Kashmir is normal and there is no human rights abuse. This is an official declaration from the government which says on record that it has no knowledge of communication blockade or arrests. It may not know that the shops are shut, that medical health-care is in jeopardy and that education is in shambles. It may not know, as reported by sections of media and independent fact-finding teams, that boys as young as nine and six year old have been picked up and detained for a day or two, young men have been brutally beaten and physically abused in their detentions, unknown number of people have been slapped with PSA, many pushed into far off jails of Uttar Pradesh, Rajasthan and Coimbatore. It is not aware that an entire generation of the young has been injected with fear and complete disdain for anything Indian in this obsessive integration project. But it is absolutely confident that Kashmir is either fully normal or nearing normalcy.

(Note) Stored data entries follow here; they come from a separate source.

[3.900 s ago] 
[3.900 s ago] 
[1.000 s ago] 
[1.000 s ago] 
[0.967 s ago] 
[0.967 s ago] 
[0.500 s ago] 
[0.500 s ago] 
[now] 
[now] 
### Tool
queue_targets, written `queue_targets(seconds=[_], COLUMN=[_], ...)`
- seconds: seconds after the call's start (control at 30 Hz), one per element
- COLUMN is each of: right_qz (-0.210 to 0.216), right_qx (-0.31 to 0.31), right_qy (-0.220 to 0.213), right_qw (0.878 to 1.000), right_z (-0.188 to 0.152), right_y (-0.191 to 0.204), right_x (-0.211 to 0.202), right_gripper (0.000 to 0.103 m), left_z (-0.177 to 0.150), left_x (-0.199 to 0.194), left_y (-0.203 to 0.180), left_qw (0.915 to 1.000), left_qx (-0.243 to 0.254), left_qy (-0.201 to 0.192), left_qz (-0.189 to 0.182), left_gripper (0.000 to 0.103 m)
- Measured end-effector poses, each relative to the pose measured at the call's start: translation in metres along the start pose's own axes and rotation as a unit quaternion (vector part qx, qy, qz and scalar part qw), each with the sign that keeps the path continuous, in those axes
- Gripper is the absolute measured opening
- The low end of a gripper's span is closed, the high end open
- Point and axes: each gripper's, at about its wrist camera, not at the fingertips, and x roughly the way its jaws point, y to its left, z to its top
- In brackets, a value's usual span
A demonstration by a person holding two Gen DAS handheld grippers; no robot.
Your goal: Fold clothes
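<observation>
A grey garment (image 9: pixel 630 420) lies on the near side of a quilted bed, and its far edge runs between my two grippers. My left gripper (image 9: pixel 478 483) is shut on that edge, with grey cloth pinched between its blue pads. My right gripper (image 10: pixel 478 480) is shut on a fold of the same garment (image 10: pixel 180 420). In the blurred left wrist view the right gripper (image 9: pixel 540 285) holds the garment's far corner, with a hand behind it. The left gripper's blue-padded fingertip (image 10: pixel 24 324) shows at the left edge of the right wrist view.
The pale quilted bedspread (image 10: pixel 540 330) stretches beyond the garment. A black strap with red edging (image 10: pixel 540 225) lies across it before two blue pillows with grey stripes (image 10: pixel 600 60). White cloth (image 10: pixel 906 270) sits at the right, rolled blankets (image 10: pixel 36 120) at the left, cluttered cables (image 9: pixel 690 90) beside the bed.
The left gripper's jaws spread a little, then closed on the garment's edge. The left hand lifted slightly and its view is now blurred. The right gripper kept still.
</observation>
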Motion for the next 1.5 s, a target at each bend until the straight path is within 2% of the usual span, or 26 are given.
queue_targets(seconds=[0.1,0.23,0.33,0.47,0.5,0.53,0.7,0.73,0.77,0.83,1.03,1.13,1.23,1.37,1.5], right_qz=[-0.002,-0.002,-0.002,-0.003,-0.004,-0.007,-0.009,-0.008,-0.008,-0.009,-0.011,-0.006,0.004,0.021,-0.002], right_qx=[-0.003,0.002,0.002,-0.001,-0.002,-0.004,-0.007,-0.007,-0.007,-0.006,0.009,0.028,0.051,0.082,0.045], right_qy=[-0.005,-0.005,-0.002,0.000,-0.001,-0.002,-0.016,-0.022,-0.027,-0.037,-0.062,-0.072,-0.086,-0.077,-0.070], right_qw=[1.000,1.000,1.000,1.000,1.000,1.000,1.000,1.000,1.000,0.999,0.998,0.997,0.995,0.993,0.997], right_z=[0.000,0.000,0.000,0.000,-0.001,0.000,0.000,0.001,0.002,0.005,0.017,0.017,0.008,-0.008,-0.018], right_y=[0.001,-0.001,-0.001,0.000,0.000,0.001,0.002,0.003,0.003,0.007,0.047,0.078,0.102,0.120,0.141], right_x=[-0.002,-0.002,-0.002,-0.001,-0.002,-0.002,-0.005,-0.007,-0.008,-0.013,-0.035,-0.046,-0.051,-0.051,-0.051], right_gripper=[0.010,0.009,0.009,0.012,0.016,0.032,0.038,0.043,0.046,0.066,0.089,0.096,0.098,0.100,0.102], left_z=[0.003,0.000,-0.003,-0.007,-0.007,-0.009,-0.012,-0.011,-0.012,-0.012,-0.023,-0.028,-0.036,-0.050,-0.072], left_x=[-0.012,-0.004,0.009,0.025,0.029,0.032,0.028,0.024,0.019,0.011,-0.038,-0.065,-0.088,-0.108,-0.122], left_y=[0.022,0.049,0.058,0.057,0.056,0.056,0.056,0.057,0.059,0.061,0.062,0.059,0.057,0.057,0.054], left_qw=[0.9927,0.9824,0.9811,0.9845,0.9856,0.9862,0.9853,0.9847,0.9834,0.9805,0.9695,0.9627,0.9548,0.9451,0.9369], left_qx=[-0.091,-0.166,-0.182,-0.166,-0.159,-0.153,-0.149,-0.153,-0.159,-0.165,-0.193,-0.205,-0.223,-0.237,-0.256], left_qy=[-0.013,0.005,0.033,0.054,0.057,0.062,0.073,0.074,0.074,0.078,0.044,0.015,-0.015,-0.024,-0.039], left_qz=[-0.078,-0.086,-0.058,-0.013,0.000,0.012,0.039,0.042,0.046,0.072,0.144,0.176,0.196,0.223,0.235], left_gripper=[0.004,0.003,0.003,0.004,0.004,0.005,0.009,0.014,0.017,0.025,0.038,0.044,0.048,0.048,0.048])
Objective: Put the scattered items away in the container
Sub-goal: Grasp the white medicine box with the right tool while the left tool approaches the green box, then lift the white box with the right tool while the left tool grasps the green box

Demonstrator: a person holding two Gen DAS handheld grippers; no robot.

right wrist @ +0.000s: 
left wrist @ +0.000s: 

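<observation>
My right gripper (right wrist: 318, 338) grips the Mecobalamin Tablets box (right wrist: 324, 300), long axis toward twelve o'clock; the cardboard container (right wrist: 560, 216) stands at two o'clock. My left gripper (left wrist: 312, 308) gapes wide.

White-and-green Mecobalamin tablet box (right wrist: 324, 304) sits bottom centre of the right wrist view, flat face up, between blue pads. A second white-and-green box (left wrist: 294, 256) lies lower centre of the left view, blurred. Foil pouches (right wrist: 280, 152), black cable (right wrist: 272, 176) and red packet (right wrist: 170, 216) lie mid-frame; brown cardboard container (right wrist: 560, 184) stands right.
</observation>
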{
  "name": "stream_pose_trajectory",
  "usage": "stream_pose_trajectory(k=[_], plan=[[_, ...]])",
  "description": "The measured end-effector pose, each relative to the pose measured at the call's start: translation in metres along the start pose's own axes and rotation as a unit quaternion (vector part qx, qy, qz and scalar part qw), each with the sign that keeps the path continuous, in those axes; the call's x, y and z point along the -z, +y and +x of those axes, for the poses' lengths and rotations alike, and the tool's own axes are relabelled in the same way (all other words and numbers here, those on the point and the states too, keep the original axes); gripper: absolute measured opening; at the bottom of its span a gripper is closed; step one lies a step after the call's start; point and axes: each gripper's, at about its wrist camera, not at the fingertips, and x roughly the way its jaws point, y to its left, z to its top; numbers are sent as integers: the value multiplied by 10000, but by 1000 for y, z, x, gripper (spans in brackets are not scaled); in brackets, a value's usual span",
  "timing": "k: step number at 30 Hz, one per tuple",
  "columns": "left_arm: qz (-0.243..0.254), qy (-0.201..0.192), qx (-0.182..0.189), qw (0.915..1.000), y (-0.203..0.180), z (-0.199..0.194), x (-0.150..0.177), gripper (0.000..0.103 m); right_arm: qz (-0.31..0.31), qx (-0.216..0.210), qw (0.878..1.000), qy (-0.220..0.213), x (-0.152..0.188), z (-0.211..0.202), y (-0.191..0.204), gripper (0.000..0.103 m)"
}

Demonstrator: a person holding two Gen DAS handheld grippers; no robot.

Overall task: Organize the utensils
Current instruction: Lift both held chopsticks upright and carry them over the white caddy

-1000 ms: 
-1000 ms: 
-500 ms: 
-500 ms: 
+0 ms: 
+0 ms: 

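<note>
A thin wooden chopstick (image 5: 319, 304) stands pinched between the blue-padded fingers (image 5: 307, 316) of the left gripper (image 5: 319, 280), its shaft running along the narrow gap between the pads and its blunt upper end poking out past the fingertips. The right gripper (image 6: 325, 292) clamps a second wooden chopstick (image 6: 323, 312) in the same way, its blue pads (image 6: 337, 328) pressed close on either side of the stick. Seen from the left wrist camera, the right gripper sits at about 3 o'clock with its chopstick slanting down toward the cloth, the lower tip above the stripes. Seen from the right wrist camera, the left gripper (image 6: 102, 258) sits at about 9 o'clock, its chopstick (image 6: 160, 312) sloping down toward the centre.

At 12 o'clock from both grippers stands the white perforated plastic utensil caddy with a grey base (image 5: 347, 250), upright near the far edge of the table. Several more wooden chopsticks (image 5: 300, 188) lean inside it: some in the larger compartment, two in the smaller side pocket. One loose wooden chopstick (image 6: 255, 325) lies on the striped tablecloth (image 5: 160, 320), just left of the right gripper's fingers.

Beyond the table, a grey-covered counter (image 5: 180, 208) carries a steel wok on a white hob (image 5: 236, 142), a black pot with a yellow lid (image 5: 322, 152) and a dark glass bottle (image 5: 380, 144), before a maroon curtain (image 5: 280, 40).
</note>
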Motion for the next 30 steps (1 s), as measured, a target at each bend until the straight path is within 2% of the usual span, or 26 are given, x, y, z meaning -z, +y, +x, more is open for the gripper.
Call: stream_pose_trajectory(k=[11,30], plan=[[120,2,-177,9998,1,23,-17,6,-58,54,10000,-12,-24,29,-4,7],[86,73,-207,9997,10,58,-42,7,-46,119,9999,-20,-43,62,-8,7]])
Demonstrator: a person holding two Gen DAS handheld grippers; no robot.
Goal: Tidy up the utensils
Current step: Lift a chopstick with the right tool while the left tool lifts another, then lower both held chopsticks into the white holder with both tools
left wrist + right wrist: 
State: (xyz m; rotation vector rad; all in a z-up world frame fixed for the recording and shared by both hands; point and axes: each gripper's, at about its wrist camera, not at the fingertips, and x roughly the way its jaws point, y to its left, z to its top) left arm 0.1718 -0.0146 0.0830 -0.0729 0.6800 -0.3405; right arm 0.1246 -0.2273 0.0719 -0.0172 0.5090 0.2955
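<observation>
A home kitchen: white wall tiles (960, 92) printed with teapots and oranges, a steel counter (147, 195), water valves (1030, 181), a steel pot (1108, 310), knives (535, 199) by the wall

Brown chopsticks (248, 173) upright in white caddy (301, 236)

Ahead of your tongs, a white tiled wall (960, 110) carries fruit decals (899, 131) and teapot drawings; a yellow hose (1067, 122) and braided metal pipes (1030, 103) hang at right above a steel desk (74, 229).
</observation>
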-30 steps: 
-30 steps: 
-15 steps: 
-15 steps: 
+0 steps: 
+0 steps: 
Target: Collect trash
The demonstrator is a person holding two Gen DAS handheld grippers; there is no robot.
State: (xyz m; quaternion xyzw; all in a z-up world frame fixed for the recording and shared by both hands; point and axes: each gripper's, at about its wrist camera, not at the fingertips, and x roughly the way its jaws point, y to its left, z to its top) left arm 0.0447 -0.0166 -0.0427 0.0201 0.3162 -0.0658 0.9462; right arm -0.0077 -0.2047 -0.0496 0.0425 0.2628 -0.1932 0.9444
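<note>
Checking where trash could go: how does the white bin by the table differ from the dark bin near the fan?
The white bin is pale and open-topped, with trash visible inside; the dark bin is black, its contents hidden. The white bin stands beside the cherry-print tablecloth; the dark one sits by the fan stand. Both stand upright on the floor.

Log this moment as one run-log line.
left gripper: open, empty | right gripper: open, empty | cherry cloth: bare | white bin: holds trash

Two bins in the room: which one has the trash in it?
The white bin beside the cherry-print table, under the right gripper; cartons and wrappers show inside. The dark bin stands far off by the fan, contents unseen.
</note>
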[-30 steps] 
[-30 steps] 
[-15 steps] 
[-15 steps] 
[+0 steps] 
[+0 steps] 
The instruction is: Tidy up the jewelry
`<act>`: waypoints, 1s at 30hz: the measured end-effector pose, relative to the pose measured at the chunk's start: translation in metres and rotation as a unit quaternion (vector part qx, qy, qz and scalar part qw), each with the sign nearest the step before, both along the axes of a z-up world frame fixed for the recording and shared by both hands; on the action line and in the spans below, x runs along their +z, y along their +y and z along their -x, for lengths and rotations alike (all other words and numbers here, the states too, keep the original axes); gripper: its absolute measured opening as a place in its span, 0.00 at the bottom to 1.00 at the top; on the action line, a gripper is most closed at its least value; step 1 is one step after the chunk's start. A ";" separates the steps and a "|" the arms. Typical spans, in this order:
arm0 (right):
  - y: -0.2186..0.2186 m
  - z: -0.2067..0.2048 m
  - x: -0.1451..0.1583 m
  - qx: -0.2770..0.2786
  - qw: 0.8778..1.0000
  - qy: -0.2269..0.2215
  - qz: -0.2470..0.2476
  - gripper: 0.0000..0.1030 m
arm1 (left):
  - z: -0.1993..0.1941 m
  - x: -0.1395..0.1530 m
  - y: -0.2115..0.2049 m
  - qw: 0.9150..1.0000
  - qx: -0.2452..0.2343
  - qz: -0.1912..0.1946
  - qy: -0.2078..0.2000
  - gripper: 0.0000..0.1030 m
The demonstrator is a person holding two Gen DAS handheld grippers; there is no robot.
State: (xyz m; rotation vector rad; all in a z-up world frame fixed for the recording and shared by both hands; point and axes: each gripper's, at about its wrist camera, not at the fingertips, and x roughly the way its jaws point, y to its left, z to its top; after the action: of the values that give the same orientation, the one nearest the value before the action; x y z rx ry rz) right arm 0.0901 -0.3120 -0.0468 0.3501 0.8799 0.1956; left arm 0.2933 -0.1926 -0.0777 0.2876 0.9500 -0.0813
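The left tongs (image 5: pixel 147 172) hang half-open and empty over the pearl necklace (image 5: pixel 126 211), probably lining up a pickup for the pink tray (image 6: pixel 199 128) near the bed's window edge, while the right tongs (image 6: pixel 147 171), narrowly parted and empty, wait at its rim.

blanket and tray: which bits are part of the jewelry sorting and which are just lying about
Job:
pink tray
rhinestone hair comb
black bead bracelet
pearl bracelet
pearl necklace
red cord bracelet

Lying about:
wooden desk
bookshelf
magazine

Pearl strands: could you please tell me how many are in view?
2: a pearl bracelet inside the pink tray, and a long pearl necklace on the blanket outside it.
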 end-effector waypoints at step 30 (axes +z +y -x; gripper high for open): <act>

It is normal enough now to talk about reviving political process. BDC elections are already underway and the government is talking about political empowerment and political outreach. But amidst all these promising sounding claims, last week a posse of security forces cracked down on 14 women, most of them in their 70s and 80s, as they chose to publicly demonstrate silently and peacefully with placards to express their opposition to abrogation of Article 370, the existing atmosphere of oppression and restrictions. They were deemed to be threat to peace, law and order. In this official normalcy, while political process is being revived, no political voices or narrative that is not officially licensed and permitted by New Delhi is allowed. Anything else is a threat to peace.
If this indeed is normalcy, why is it so fragile that government feels it can be threatened by 14 women, mostly senior citizens and known public faces who have served in the field of education, medicine and have been involved in several civil society initiatives, standing in the heart of the city with placards? Is this normalcy so vulnerable that the government in a densely militarized region requires scores of security personnel to bundle them in police vehicles and push them into the dungeons of Central Jail?
When might becomes right, rulers have the authority to remain ignorant about reality and give it any word. It becomes the law or, atleast, the unquestioned gospel. To call something otherwise just makes you a disrupter of peace, even an Enemy of the Nation.